De son côté, l’Organisation algérienne des professeurs de l’Education (Oape) a appelé à une action de protestation nationale, mais qui sera décidée en concertation avec les autres syndicats du secteur, indique l’Oape dans un communiqué rendu public. Ce syndicat appelle le gouvernement à augmenter le point indiciaire à 100 DA et d’augmenter en urgence la prime de l’indemnité de soutien scolaire et remédiation pédagogique (ISSRP) servie mensuellement au taux de 15 à 60%.
Il demande de rétablir la retraite anticipée, d’appliquer avec effet rétroactif le décret présidentiel 266/14 fixant la grille indiciaire des traitements et le régime de rémunération des fonctionnaires et de reclasser les enseignants du secondaire, du moyen et du primaire au même grade de base et de réduire le volume horaire dans les trois cycles.
L’Oape demande sur un autre volet, au président de la République, d’instituer une loi criminalisant les agressions contre le personnel enseignant.

BELABED : «En passe de concrétiser les décisions du Président«
Le ministre de l’Education nationale, Abdelhakim Belabed, a tenu à rassurer le personnel du secteur que ses services travaillent avec «détermination« pour répondre aux revendications du partenaire social.
A l’occasion d’une rencontre bilatérale consacrée à la révision du statut particulier du personnel du secteur, le ministre a indiqué que son département travaille «sans relâche pour surmonter les difficultés et résoudre les problèmes du secteur« conformément aux lois en vigueur, et ce, en application des instructions du Président de la République.
Il rappelle qu’il s’est engagé, le 9 août, lors d’une réunion de travail avec l’ensemble des syndicats du secteur afin d’organiser des rencontres bilatérales pour se rapprocher et écouter le partenaire social et ses préoccupations. «Nous travaillons avec une grande détermination et sans relâche pour prendre en charge et solutionner tous les problèmes du secteur«, a dit le ministre.
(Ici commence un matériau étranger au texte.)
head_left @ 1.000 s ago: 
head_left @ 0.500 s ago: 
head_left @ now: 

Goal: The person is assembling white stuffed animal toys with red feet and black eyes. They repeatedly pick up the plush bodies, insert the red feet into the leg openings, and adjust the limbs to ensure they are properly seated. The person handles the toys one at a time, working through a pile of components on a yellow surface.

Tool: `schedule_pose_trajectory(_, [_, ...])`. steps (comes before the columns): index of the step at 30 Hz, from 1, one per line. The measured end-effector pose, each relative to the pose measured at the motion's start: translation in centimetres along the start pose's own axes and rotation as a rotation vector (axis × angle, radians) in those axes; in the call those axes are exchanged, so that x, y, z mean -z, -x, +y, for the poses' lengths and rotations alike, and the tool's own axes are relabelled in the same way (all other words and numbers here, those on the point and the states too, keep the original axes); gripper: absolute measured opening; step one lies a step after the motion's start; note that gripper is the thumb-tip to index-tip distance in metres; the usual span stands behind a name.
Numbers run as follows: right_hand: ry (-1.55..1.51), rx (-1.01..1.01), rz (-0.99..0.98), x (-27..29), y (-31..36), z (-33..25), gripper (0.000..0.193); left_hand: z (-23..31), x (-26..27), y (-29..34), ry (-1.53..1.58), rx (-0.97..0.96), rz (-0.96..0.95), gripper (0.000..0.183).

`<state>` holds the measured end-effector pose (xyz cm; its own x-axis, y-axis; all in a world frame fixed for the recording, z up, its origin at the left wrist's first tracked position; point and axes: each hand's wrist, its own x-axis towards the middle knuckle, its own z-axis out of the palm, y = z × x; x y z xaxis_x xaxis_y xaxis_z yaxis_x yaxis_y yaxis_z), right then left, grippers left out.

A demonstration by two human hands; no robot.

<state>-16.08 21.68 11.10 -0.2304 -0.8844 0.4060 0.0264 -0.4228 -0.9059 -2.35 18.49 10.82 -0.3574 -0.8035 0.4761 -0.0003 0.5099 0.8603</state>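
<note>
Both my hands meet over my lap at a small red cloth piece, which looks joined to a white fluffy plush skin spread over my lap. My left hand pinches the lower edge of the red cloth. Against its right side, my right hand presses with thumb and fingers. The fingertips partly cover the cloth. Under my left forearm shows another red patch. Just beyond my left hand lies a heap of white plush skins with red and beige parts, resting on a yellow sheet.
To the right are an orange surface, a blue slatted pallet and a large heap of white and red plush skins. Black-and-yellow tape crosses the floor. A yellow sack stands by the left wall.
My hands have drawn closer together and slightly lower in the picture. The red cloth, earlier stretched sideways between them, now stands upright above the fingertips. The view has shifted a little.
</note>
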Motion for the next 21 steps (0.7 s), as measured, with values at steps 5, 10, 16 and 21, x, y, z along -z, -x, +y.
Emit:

Il a indiqué que le gouvernement est en passe de concrétiser les décisions du président concernant l’amélioration du pouvoir d’achat des citoyens, y compris ceux de l’Education«.
Il ajoute que «le secteur de l’Education nationale est un secteur sensible, stratégique qui compte un grand nombre de fonctionnaires. Un secteur auquel l’Etat accorde beaucoup d’intérêt et d’attention«.
Abdelhakim Belabed insiste à souligner que le secteur de l’Education travaille dans le cadre du gouvernement pour assurer la «stabilité et la quiétude« et prendre en charge tous les dossiers qui lui sont soumis conformément aux lois en vigueur.